Calculating the area between a curve and an axis How can I calculate the area between $p(t) =\begin{pmatrix}a(t-\sin(t)) \\ a(1-\cos(t)) \end{pmatrix}$ ($t\in (0,2\pi)$) and the x-axis.
I thought of a reparameterization to view it as an usual integral, but couldn't work it through. Thank you in advance!
 A: Hint:
WLOG $a=1$ and let us consider $t$ in the first quadrant.
From $y=1-\cos t$ you draw $t=\arccos(1-y)$ and $x=\arccos(1-y)-\sqrt{1-(1-y)^2}.$
Now, rather than $\int y\,dx$, you may consider $\int x\,dy$, which is complementary.
WA gives the antiderivative that follows: http://www.wolframalpha.com/input/?i=integrate+arccos(1-y)-sqrt(1-(1-y)%5E2). Not really nice.
Try with Green's theorem instead.
A: I used Green's theorem - thanks to Yves Daoust for the hint:
$C$ is counterclockwise curve that is the boundary of $D$.
$C = C_1 \cup C_2$ where $C_1$ is the straight line between the points $(0,0)$ and $(2a\pi,0)$ with parametrisation $q(t) =\begin{pmatrix}a.t \\ 0 \end{pmatrix}$ for $t\in (0,2\pi)$ and $C_2$ is the curve that has $p(t)$ as parametrisation.
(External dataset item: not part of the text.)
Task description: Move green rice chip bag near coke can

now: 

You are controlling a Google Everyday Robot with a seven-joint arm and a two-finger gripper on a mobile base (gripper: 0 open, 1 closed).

If $C_2$ is traced in the counterclockwise direction, the value of its parameter decreases from $2\pi$ to $0$.  
$$\textrm{area}\:D =\frac{1}{2}\int_{C} xdy-ydx \\
= \frac{1}{2}\int_{C_1} x\,dy-y\,dx + \frac{1}{2}\int_{C_2} x\,dy-y\,dx\\
= \frac{1}{2}\int_{0}^{2\pi} 0\,dt +
\frac{1}{2}\int_{2\pi}^{0} \left[a(t-\sin t).a\sin t - a(1-\cos t).a.(1-\cos t)\right]dt  \\
= \frac{a^2}{2}\int_{2\pi}^{0} \left(t\sin t+2\cos t - 2\right)dt\\
= \frac{a^2}{2}\left(\left. 3\sin t - t\cos t - 2t\,\right|^{0}_{2\pi} \right)= \frac{a^2}{2}\cdot(6\pi)=3a^2\pi   
$$
The parametrisation $p(t)$ has an intresting property, namely $y=\dfrac{dx}{dt}$. Therefore, I tried to solve the problem in another manner:
$$\textrm{area}\:D=\int f(x)dx =\int y\,dx = \int \dfrac{dx}{dt}.dx = \int \dfrac{dx}{dt}\cdot\dfrac{dx}{dt}\cdot dt = \int_0^{2\pi}\left(\dfrac{dx}{dt}\right)^2\cdot dt$$
Let's compute this integral.
$$\textrm{area}\:D=\int_0^{2\pi}\left(\dfrac{dx}{dt}\right)^2 dt=\int_0^{2\pi} a^2(1-\cos t)^2\,dt\\
=\int_0^{2\pi} a^2\left(1-2\cos t +\cos^2 t \right)dt
=a^2\left(\left. \frac{3}{2}t-2\sin t +\frac{1}{4}\sin(2t) \right|^{2\pi}_0 \right)=a^2(3\pi)=3a^2\pi$$
Fortunately, I get the same solution.